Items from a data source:
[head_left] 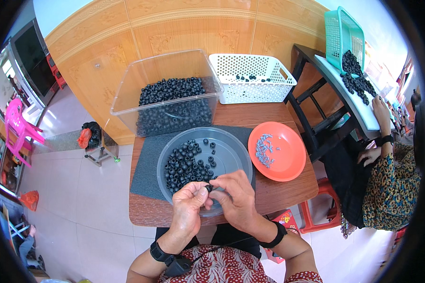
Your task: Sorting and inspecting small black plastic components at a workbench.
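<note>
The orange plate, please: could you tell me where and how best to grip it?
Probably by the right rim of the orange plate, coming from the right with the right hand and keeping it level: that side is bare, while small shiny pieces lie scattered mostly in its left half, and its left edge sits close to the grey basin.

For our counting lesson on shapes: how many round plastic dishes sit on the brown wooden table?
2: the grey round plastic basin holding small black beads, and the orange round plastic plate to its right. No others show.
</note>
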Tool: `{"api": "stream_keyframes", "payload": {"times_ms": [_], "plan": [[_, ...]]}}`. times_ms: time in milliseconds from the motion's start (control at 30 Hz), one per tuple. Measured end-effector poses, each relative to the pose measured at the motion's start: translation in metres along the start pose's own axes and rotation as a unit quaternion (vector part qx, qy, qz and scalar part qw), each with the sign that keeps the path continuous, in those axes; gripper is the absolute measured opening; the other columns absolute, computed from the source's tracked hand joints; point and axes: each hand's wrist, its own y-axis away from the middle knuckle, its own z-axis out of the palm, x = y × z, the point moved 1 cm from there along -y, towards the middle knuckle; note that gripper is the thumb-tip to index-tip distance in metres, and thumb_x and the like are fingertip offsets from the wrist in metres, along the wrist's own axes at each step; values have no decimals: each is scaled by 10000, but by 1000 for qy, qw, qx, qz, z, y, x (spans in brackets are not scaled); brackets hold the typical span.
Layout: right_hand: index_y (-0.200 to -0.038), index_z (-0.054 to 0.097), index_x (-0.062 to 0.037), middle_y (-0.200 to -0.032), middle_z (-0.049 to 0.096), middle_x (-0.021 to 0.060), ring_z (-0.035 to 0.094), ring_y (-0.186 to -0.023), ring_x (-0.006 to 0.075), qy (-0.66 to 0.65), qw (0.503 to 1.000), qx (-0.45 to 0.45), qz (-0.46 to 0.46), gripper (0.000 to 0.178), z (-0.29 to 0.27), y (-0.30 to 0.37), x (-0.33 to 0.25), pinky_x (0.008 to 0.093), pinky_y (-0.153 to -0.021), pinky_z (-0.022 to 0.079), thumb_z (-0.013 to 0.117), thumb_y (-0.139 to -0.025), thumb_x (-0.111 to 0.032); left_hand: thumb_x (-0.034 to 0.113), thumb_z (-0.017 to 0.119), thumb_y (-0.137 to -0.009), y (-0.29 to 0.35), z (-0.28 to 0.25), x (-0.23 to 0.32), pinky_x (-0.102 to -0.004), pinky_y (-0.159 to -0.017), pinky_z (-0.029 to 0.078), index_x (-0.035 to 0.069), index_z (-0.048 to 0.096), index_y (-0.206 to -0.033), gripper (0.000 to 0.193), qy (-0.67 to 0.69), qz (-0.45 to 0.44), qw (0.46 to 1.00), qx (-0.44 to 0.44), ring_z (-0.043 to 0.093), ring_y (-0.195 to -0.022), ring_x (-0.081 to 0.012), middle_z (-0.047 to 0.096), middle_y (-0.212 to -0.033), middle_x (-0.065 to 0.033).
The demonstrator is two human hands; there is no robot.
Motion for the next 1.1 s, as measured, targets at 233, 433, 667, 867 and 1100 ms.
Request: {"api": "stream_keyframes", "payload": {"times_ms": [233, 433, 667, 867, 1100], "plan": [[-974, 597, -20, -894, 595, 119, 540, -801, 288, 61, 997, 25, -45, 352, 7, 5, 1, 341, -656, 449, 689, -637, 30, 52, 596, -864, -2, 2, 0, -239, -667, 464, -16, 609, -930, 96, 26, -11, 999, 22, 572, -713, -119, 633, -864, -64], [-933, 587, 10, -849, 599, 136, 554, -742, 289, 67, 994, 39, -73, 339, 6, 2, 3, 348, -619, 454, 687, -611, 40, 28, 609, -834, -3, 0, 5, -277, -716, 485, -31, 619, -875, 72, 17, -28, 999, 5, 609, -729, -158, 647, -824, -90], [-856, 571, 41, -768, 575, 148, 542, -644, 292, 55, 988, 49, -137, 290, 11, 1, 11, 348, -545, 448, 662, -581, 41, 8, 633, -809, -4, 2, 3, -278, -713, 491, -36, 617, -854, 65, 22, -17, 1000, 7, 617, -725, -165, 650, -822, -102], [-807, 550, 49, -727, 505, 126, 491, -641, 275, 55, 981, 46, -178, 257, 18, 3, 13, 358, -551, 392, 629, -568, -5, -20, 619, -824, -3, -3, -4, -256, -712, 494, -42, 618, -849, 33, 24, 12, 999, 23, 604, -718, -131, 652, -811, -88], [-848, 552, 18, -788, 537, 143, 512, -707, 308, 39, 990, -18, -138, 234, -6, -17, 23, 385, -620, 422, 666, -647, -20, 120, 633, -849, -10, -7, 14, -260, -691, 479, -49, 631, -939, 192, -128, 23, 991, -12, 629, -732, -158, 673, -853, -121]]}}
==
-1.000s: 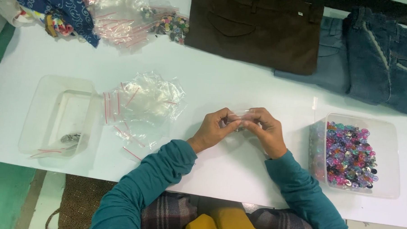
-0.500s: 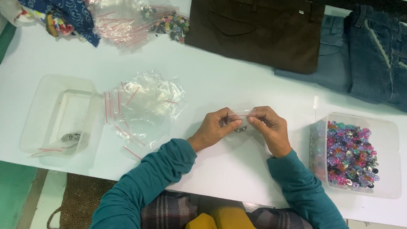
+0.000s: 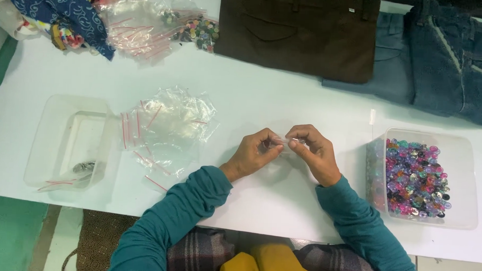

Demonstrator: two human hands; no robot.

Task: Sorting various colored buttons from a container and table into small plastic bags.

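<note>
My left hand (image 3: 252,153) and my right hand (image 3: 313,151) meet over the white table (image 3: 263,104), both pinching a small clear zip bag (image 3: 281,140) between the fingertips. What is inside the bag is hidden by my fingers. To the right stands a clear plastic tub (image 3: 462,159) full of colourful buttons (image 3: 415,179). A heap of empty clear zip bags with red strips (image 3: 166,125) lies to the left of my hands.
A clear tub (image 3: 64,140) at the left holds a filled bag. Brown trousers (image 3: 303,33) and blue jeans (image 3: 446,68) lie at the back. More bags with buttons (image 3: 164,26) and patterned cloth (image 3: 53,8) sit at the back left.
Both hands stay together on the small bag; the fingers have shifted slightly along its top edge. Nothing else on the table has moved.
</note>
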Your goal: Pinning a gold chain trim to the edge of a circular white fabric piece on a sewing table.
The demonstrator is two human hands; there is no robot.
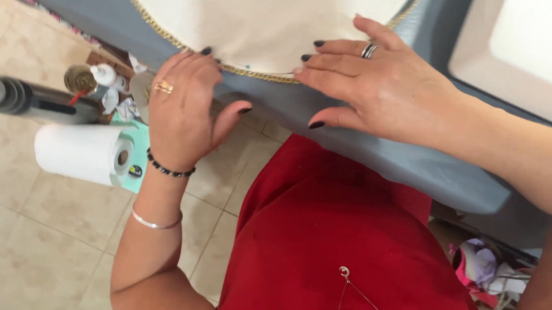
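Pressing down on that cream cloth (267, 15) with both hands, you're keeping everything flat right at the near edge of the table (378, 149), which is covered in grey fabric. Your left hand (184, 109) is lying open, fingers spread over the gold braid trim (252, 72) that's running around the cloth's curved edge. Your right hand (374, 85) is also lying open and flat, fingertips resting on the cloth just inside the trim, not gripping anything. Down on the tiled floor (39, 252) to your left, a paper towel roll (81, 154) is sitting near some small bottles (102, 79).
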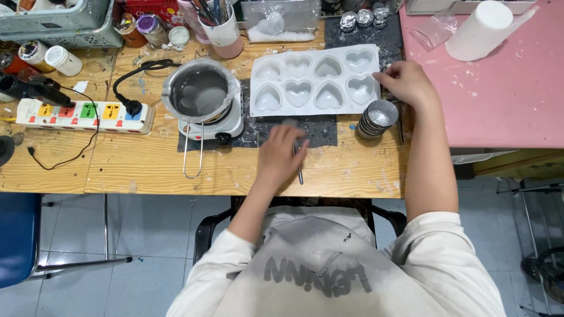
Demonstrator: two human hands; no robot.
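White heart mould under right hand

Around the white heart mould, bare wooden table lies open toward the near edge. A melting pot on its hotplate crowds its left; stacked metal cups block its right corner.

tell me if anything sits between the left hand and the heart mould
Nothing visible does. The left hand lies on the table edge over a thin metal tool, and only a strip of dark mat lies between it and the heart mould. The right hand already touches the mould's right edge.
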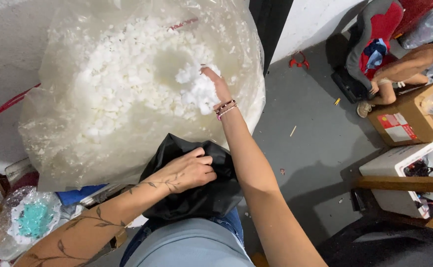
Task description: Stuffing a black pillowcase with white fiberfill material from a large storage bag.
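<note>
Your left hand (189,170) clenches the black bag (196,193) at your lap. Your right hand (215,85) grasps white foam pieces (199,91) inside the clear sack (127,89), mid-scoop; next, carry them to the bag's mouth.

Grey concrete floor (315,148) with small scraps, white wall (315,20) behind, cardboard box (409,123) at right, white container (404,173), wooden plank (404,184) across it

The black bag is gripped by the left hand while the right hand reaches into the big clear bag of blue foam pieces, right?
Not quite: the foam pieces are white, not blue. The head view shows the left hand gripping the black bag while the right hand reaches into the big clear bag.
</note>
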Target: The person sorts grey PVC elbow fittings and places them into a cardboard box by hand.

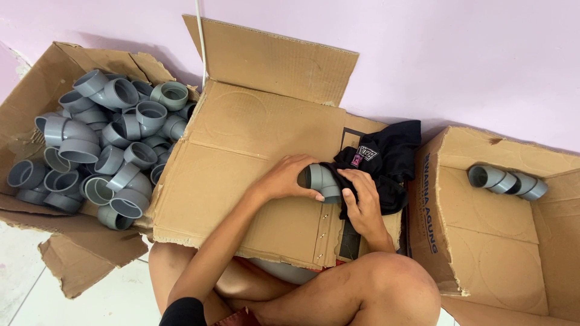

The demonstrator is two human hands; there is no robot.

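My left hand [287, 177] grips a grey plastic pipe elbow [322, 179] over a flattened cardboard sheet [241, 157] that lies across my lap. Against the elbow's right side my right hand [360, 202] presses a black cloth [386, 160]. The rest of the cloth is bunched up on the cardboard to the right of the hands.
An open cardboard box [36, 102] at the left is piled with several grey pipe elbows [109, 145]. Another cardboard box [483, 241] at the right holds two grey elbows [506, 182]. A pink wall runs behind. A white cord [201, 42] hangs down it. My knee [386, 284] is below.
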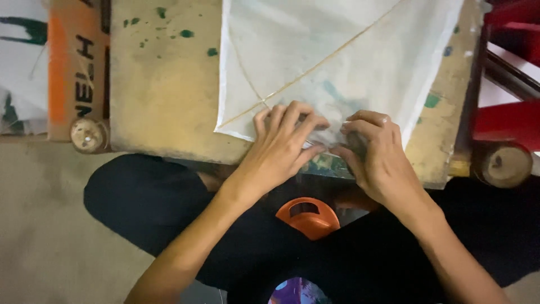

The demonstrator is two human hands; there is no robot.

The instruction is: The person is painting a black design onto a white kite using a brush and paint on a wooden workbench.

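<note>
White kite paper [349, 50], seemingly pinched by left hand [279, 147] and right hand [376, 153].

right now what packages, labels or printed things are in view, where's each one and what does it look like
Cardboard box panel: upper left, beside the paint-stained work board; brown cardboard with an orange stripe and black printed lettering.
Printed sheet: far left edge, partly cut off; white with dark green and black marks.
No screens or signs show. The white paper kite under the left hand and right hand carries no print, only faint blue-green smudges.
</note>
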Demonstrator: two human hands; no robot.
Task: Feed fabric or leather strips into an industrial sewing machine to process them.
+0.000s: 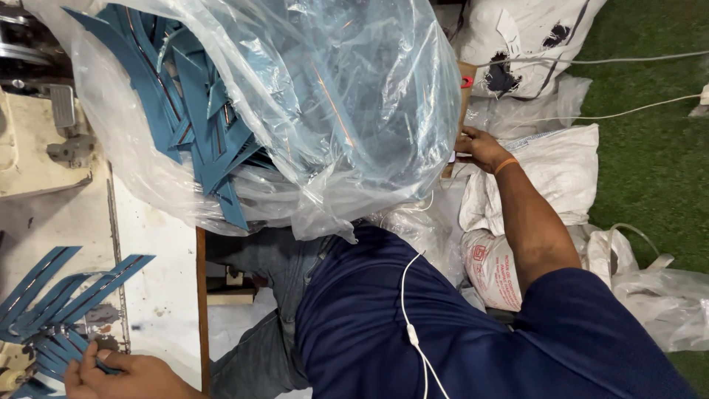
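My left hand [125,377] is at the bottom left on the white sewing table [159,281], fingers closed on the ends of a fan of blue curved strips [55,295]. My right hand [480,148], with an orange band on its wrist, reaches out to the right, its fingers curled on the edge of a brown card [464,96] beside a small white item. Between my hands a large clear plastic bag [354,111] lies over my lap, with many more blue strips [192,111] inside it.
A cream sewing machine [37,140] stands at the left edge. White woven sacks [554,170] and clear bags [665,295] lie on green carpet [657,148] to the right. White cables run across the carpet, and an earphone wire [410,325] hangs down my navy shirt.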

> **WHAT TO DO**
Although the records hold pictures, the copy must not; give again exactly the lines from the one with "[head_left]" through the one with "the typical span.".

> **COMPLETED EXERCISE**
[head_left] 
Your task: Sorting and inspecting small black plastic components at a workbench.
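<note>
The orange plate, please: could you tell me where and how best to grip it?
Probably by the right rim of the orange plate, coming from the right with the right hand and keeping it level: that side is bare, while small shiny pieces lie scattered mostly in its left half, and its left edge sits close to the grey basin.

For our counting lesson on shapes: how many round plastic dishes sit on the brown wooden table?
2: the grey round plastic basin holding small black beads, and the orange round plastic plate to its right. No others show.
</note>
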Tool: `{"api": "stream_keyframes", "payload": {"times_ms": [_], "plan": [[_, ...]]}}`. times_ms: time in milliseconds from the motion's start (control at 30 Hz), one per tuple. Measured end-effector poses, each relative to the pose measured at the motion's start: translation in metres along the start pose's own axes and rotation as a unit quaternion (vector part qx, qy, qz and scalar part qw), each with the sign that keeps the path continuous, in those axes; gripper is the absolute measured opening; the other columns absolute, computed from the source's tracked hand joints; point and axes: each hand's wrist, its own y-axis away from the middle knuckle, its own z-axis out of the palm, x = y × z, the point moved 1 cm from there along -y, towards the middle knuckle; note that gripper is the thumb-tip to index-tip distance in metres, and thumb_x and the like are fingertip offsets from the wrist in metres, along the wrist's own axes at each step; values have no decimals: each is scaled by 10000, but by 1000 for qy, qw, qx, qz, z, y, x (spans in brackets are not scaled); brackets hold the typical span.

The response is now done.